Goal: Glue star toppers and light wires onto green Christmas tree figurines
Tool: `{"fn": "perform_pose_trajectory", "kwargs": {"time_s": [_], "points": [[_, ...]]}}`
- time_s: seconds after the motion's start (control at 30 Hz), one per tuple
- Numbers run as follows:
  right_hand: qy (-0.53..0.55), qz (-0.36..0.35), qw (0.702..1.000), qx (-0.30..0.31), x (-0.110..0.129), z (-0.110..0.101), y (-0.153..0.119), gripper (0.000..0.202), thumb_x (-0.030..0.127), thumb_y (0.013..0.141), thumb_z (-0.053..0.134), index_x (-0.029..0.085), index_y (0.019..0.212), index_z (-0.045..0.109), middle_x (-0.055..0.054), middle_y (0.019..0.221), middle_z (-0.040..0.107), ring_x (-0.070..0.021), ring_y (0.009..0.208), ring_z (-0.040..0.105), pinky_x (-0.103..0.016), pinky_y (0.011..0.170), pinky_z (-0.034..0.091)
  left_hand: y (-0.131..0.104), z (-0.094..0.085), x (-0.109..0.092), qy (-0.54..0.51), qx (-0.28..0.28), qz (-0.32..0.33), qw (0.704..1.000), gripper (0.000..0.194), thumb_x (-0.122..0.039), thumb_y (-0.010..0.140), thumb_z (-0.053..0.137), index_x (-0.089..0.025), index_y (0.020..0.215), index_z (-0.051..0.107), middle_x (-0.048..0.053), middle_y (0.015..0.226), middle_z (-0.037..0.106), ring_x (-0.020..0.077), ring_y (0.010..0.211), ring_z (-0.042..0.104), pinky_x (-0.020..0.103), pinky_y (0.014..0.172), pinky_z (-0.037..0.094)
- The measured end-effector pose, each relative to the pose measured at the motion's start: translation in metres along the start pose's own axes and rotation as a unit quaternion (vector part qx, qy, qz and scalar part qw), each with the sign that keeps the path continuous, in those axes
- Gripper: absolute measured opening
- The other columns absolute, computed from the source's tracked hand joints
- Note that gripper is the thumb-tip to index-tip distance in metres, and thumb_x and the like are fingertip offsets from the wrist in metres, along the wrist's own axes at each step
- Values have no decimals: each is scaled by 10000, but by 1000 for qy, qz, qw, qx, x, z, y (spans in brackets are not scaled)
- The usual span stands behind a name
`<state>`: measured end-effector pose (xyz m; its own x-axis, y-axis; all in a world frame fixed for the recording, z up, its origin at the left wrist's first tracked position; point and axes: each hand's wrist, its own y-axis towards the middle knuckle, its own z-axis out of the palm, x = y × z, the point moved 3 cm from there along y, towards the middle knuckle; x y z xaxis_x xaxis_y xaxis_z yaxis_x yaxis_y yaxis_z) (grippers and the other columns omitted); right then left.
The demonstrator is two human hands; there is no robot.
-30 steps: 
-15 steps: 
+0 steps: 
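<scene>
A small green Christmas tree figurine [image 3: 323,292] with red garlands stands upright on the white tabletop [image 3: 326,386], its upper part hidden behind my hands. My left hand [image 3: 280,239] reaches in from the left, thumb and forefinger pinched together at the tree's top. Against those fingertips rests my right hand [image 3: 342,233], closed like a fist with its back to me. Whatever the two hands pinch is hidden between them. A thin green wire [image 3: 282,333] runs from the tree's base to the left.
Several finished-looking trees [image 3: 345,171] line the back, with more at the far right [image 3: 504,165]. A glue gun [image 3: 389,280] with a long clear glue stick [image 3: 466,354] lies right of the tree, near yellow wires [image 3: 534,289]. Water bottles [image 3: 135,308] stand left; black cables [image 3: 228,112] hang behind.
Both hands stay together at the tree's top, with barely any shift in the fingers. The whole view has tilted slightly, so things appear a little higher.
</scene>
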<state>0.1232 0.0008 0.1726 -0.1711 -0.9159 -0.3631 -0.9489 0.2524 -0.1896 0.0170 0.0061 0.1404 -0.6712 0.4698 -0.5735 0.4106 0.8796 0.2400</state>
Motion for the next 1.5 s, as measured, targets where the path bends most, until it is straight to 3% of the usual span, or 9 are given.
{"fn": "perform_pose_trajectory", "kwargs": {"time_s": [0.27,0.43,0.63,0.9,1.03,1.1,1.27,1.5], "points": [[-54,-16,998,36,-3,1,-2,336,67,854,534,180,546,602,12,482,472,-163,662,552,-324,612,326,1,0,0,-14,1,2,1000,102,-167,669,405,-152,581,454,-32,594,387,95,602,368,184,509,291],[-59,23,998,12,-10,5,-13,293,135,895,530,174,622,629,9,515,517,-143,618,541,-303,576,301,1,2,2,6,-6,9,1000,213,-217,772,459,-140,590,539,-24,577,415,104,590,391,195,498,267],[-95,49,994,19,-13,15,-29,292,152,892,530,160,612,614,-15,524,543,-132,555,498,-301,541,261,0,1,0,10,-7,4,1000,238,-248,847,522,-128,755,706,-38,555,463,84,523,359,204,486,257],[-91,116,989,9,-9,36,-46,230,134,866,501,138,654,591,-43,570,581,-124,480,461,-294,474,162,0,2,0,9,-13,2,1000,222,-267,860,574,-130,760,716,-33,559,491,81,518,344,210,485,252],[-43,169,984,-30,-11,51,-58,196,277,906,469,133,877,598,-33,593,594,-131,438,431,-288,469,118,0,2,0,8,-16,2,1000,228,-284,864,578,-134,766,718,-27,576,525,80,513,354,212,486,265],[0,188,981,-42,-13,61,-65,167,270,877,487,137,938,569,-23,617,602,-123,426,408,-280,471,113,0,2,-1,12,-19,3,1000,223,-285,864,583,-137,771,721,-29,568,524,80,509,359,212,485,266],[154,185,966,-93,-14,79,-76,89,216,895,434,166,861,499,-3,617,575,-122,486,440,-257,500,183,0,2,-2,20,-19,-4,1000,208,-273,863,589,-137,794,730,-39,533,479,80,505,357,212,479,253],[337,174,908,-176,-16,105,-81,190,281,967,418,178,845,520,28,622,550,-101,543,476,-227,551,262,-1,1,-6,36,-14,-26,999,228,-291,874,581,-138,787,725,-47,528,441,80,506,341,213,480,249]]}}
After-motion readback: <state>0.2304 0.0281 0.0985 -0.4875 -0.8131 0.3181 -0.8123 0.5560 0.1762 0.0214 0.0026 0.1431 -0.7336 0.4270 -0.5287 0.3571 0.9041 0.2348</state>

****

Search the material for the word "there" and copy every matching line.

_Answer box_:
`<state>`: measured end-effector pose (xyz m; its own x-axis, y-axis; all in a world frame fixed for the recording, z up, its origin at the left wrist's first tracked position; point and axes: each hand's wrist, its own y-axis towards the middle knuckle, its own z-axis out of the palm, x = y × z, the point moved 3 cm from there along y, towards the middle knuckle; x y z xaxis_x xaxis_y xaxis_z yaxis_x yaxis_y yaxis_z) (grippers and the other columns omitted); right then left.
The demonstrator is two human hands; there is no robot.

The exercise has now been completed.